Graffiti-Sprühattacke am Düsseldorfer Hauptbahnhof: 35-Jähriger als Tatverdächtiger überführt
Laila SchomberGraffiti-Sprühattacke am Düsseldorfer Hauptbahnhof: 35-Jähriger als Tatverdächtiger überführt
Ein 35-jähriger Mann wurde als Tatverdächtiger für die Graffiti-Schäden am Düsseldorfer Hauptbahnhof identifiziert. Die Bundespolizei sicherte seine Beteiligung durch Videoaufnahmen und Fingerabdrücke – der Vorfall ereignete sich am Donnerstag, dem 30. Oktober 2025.
Der Fall nahm seinen Lauf, als frische Graffiti am Stationsgebäude entdeckt wurden, während der Mann zur Polizeidienststelle überstellt wurde. Beamte bemerkten, dass er eine Sprühdose bei sich trug, die sofort als Beweisstück beschlagnahmt wurde. Später bestätigten Überwachungsaufnahmen, dass der Verdächtige für die Schmierereien verantwortlich war.
Der deutsche Staatsbürger konnte bei der Festnahme keine Ausweispapiere vorlegen. Er wurde zur weiteren Überprüfung in die Bundespolizeidirektion Düsseldorf gebracht. Eine Fingerabdruckanalyse klärte seine Identität zweifelsfrei.

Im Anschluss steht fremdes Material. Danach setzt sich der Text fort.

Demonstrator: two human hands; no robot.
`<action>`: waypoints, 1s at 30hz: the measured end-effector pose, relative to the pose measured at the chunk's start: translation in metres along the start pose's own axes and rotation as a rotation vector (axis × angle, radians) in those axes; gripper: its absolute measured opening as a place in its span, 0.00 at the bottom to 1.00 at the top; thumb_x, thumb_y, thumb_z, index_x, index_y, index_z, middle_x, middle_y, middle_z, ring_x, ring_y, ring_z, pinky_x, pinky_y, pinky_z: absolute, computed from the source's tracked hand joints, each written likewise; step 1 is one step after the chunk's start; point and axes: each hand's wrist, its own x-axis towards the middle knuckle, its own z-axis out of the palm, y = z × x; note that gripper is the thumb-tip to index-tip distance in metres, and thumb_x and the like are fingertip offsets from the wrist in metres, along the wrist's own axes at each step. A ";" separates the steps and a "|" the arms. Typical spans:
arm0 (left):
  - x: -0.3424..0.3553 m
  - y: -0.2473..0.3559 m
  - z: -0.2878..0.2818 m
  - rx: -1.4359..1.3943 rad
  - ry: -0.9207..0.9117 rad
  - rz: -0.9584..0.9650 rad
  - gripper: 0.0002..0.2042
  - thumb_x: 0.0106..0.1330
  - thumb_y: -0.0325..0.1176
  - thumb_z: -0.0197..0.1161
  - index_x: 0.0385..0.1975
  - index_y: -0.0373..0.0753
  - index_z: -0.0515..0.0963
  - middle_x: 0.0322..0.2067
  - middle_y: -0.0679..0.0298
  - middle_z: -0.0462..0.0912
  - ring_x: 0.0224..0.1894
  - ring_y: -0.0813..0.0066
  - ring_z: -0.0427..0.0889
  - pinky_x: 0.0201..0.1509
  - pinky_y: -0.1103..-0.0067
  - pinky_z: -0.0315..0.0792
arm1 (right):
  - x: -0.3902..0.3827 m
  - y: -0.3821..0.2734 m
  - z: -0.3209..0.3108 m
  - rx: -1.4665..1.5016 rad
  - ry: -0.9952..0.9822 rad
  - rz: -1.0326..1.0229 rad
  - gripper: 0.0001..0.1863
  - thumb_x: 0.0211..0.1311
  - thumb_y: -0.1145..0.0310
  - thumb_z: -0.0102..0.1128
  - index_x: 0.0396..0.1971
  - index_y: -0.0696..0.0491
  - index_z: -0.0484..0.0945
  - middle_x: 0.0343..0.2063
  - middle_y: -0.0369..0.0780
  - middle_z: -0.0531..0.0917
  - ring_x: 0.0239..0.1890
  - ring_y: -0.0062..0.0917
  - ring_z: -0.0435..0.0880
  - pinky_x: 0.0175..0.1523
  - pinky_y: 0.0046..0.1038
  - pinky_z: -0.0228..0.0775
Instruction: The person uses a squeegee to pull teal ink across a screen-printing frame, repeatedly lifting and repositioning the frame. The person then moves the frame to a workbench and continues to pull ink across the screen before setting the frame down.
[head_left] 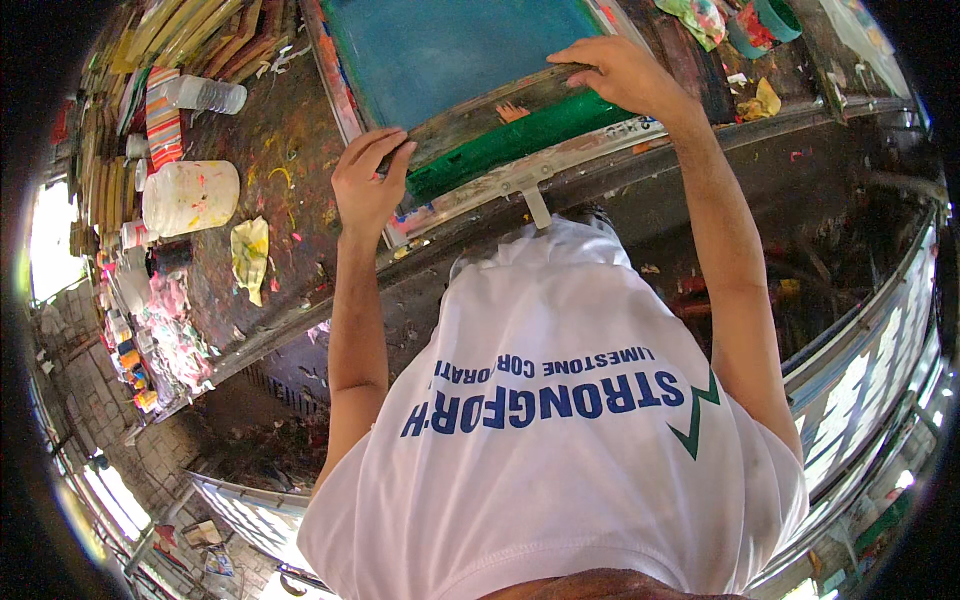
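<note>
A screen-printing frame [345, 110] with blue-green mesh [440, 50] lies on the workbench in front of me. Across its near part runs a squeegee [480, 118] with a worn wooden handle, slanting up to the right. My left hand [370, 182] grips the squeegee's left end, thumb and fingers closed on it. At the other end my right hand [625, 78] holds it, fingers over the top edge. A band of wet-looking green ink [540, 135] lies along the near side of the squeegee. The squeegee's lower edge is hidden.
Left on the stained bench stand a paint-smeared white tub [192, 198] and a clear plastic bottle [208, 95], near stacked wooden frames [95, 190]. A yellow-stained rag [249, 260] lies closer. A green container [765, 25] and a crumpled yellow scrap [760, 102] sit at the right.
</note>
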 end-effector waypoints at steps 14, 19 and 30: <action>-0.103 0.044 0.008 0.107 -0.146 0.313 0.20 0.57 0.19 0.72 0.51 0.40 0.84 0.46 0.64 0.86 0.46 0.62 0.86 0.49 0.66 0.78 | -0.108 -0.063 0.028 -0.176 0.180 -0.086 0.18 0.52 0.82 0.66 0.44 0.54 0.87 0.48 0.38 0.89 0.51 0.34 0.88 0.56 0.39 0.80; -0.115 0.054 0.011 0.052 -0.016 0.281 0.20 0.55 0.18 0.75 0.48 0.38 0.84 0.44 0.63 0.87 0.43 0.61 0.86 0.44 0.68 0.80 | -0.135 -0.071 0.025 -0.150 0.197 -0.075 0.16 0.50 0.83 0.67 0.40 0.54 0.87 0.43 0.39 0.89 0.48 0.35 0.89 0.53 0.38 0.82; -0.125 0.101 0.016 0.010 0.155 0.146 0.15 0.53 0.17 0.73 0.42 0.35 0.86 0.36 0.59 0.88 0.35 0.60 0.87 0.37 0.70 0.83 | -0.185 -0.077 0.009 0.042 0.311 0.052 0.15 0.50 0.82 0.70 0.40 0.54 0.88 0.30 0.41 0.88 0.31 0.36 0.88 0.37 0.35 0.80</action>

Mittlerweile wurden strafrechtliche Ermittlungen wegen Sachbeschädigung gegen ihn eingeleitet. Nach Abschluss der notwendigen Formalitäten wurde der Beschuldigte unter der Auflage freigelassen, das Gelände des Bahnhofs nicht mehr zu betreten.
Die Ermittlungen stützten sich auf Videoanalysen und den Abgleich von Fingerabdrücken, um die Täterschaft des Mannes zu beweisen. Die Behörden haben inzwischen rechtliche Schritte eingeleitet; dem Beschuldigten droht eine Anklage wegen Beschädigung des Stationseigentums. Seine Freilassung ist mit einem strikten Betretungsverbot für den Bahnhof verbunden.